__PROBLEM TO WORK ON__:
Report every line of the entries that contains the word "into".

__DATASET ENTRIES__:

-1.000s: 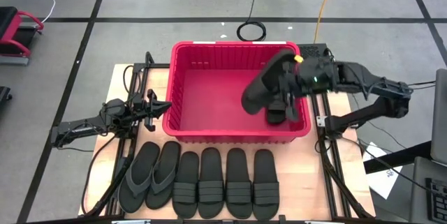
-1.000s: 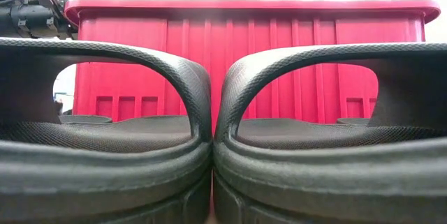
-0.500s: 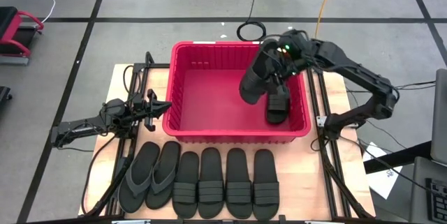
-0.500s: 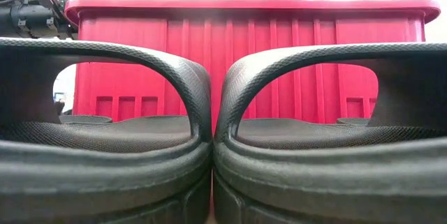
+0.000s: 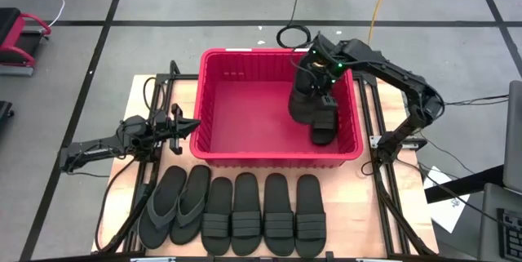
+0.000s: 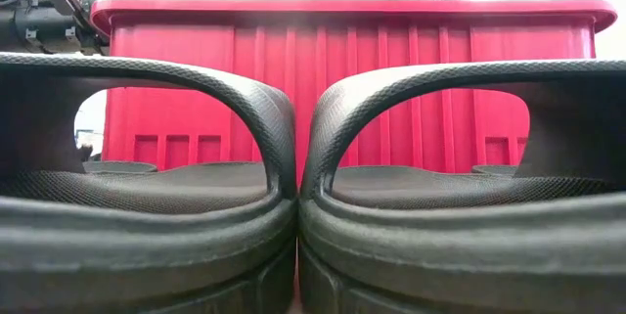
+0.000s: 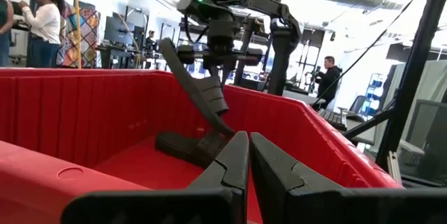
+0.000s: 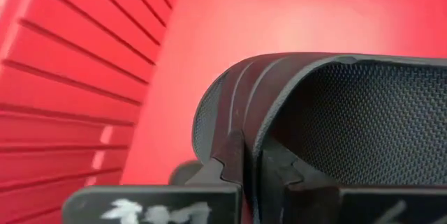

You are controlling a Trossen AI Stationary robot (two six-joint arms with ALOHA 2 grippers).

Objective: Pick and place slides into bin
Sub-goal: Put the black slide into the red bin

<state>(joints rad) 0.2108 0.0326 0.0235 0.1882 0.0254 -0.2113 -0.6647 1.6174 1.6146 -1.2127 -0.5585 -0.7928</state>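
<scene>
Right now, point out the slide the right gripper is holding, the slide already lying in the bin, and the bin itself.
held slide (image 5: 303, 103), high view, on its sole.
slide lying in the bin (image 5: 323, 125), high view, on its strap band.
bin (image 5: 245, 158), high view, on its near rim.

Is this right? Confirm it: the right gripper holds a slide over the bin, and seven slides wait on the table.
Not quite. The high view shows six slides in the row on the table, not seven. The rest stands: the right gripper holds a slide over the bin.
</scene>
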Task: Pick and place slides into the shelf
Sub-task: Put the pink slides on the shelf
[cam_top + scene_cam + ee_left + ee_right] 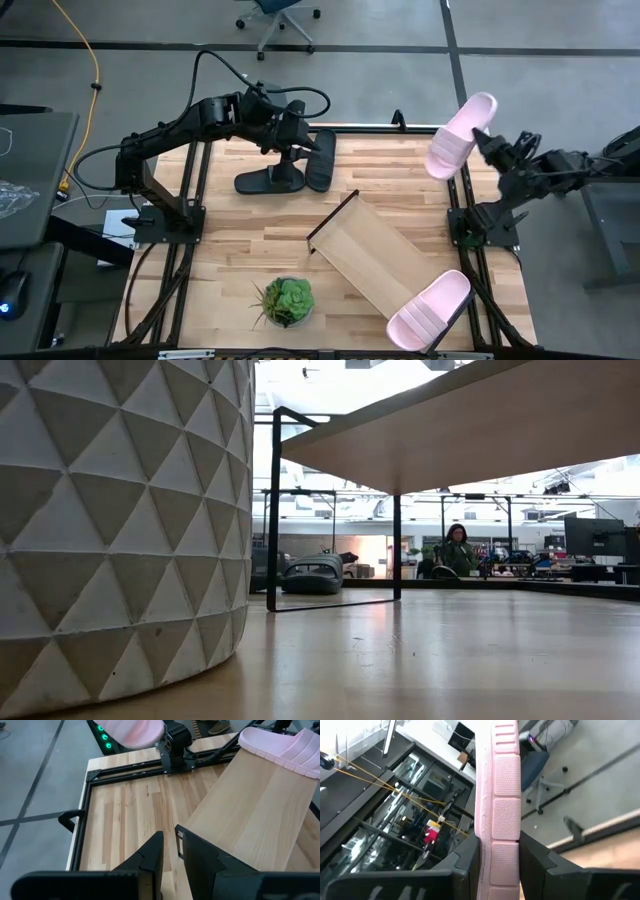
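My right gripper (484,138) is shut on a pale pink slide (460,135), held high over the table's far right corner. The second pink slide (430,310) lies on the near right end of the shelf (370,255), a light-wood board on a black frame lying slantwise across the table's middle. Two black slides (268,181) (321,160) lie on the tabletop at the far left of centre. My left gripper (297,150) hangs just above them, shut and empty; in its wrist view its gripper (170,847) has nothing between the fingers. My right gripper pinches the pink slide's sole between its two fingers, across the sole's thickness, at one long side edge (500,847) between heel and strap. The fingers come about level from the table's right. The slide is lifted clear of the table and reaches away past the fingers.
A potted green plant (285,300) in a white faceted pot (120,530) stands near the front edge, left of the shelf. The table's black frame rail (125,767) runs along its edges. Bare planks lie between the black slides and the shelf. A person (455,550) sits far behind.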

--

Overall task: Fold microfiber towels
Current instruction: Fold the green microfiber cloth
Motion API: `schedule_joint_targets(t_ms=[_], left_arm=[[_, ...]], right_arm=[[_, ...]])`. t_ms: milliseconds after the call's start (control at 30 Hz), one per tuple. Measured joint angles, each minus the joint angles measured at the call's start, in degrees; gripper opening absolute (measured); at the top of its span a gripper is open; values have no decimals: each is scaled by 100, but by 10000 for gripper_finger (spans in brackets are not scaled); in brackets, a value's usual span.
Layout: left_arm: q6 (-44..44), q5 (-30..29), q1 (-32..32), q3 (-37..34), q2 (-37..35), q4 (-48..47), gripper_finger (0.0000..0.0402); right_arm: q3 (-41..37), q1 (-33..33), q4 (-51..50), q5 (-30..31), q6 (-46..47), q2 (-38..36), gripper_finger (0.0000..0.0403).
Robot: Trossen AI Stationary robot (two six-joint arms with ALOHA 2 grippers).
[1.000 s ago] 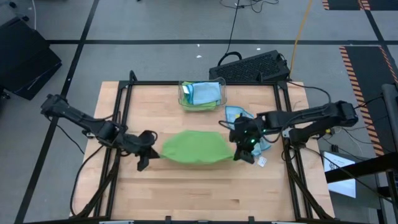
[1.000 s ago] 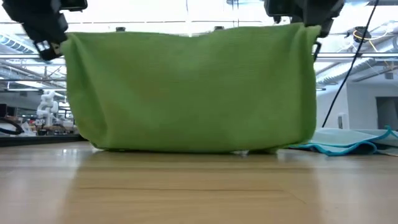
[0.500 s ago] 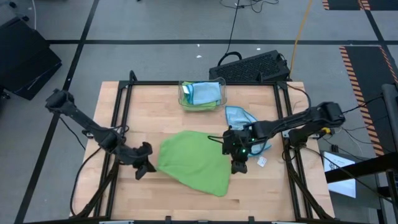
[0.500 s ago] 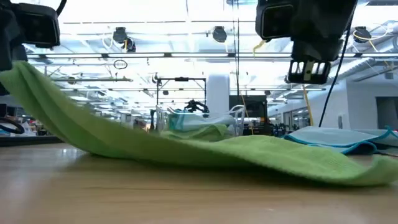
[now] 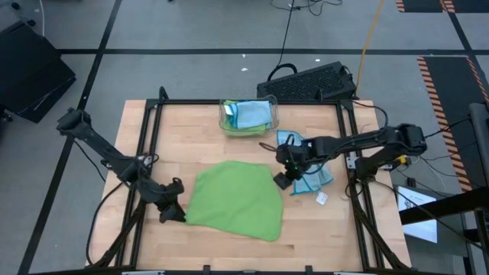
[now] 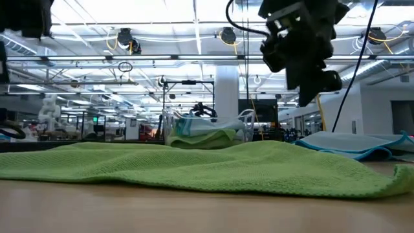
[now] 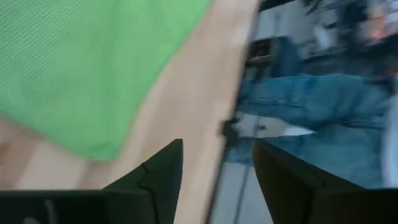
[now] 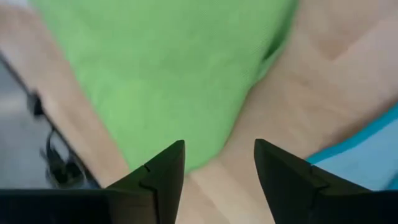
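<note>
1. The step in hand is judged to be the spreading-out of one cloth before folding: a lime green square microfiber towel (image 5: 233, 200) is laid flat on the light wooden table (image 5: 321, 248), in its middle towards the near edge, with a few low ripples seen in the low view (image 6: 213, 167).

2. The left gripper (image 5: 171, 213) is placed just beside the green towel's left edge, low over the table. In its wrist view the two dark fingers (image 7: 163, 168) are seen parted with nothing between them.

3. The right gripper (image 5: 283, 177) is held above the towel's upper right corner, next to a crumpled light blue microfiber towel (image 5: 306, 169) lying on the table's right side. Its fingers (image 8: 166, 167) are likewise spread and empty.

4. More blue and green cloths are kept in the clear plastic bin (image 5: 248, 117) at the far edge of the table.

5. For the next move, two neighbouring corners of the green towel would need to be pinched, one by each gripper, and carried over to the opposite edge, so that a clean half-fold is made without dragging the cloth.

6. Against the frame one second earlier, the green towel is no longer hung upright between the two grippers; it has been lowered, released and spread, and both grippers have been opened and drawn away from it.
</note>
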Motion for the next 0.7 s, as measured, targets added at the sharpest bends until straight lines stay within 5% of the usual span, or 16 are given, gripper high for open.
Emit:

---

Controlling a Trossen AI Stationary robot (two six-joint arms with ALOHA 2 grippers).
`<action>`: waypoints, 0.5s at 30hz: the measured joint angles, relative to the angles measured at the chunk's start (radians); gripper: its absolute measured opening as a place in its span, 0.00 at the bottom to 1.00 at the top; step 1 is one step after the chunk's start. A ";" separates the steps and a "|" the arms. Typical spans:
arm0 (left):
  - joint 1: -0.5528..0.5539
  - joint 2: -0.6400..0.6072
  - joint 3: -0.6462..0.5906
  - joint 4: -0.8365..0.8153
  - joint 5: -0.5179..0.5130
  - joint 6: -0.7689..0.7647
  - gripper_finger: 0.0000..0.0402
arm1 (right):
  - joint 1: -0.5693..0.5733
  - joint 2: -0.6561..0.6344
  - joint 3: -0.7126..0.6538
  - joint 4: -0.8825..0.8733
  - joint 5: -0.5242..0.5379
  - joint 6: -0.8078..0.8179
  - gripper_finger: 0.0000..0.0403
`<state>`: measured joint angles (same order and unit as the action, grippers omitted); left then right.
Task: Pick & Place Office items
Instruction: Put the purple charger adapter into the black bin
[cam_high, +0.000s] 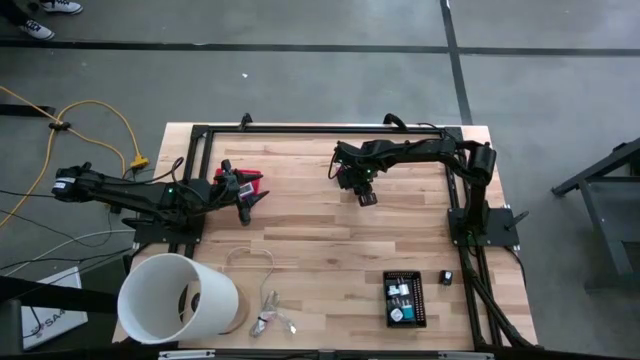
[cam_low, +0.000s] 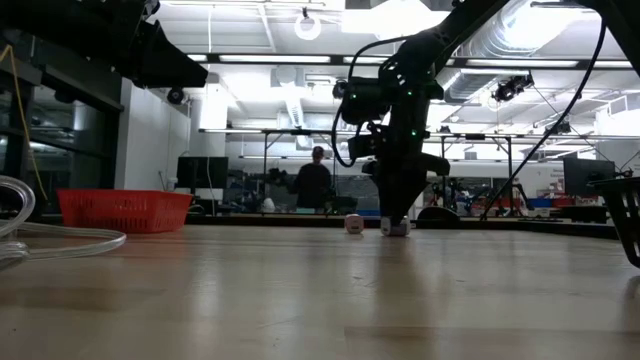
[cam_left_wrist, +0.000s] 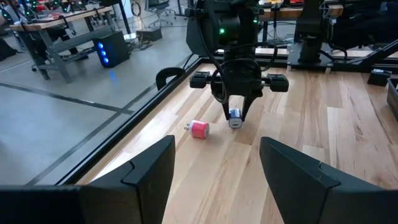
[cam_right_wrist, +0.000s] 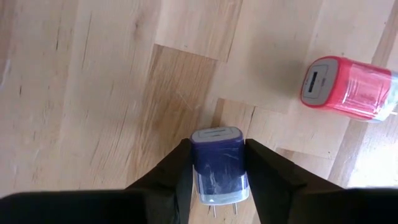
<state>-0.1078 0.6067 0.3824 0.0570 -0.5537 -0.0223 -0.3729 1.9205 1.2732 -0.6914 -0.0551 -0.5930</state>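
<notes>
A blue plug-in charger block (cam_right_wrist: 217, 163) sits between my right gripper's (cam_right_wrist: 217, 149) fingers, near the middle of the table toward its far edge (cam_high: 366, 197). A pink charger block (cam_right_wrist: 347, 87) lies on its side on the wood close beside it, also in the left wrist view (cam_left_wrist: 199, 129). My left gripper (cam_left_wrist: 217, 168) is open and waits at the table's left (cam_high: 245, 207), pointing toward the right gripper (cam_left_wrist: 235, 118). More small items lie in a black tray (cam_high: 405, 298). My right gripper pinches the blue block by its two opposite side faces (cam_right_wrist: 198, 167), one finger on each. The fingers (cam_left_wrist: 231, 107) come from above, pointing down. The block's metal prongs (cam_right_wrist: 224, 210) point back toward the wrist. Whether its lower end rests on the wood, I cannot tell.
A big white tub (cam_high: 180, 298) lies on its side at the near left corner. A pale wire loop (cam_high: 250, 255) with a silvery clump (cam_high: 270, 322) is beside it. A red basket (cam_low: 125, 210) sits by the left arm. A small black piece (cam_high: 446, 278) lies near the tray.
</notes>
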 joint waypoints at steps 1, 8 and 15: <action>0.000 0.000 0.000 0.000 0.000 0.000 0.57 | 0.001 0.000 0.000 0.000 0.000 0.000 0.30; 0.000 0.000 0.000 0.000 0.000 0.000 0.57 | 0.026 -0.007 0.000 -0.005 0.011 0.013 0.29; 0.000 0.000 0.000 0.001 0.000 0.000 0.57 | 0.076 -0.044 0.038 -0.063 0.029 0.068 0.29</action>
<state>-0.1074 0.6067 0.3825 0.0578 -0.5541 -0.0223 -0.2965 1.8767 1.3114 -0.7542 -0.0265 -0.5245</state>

__FINISHED EXERCISE__:
Objective: Pick and place slides into bin
Sub-goal: Put the black slide into the red bin
Task: Pick and place slides into the shelf
Instruction: Put the purple charger adapter into the black bin

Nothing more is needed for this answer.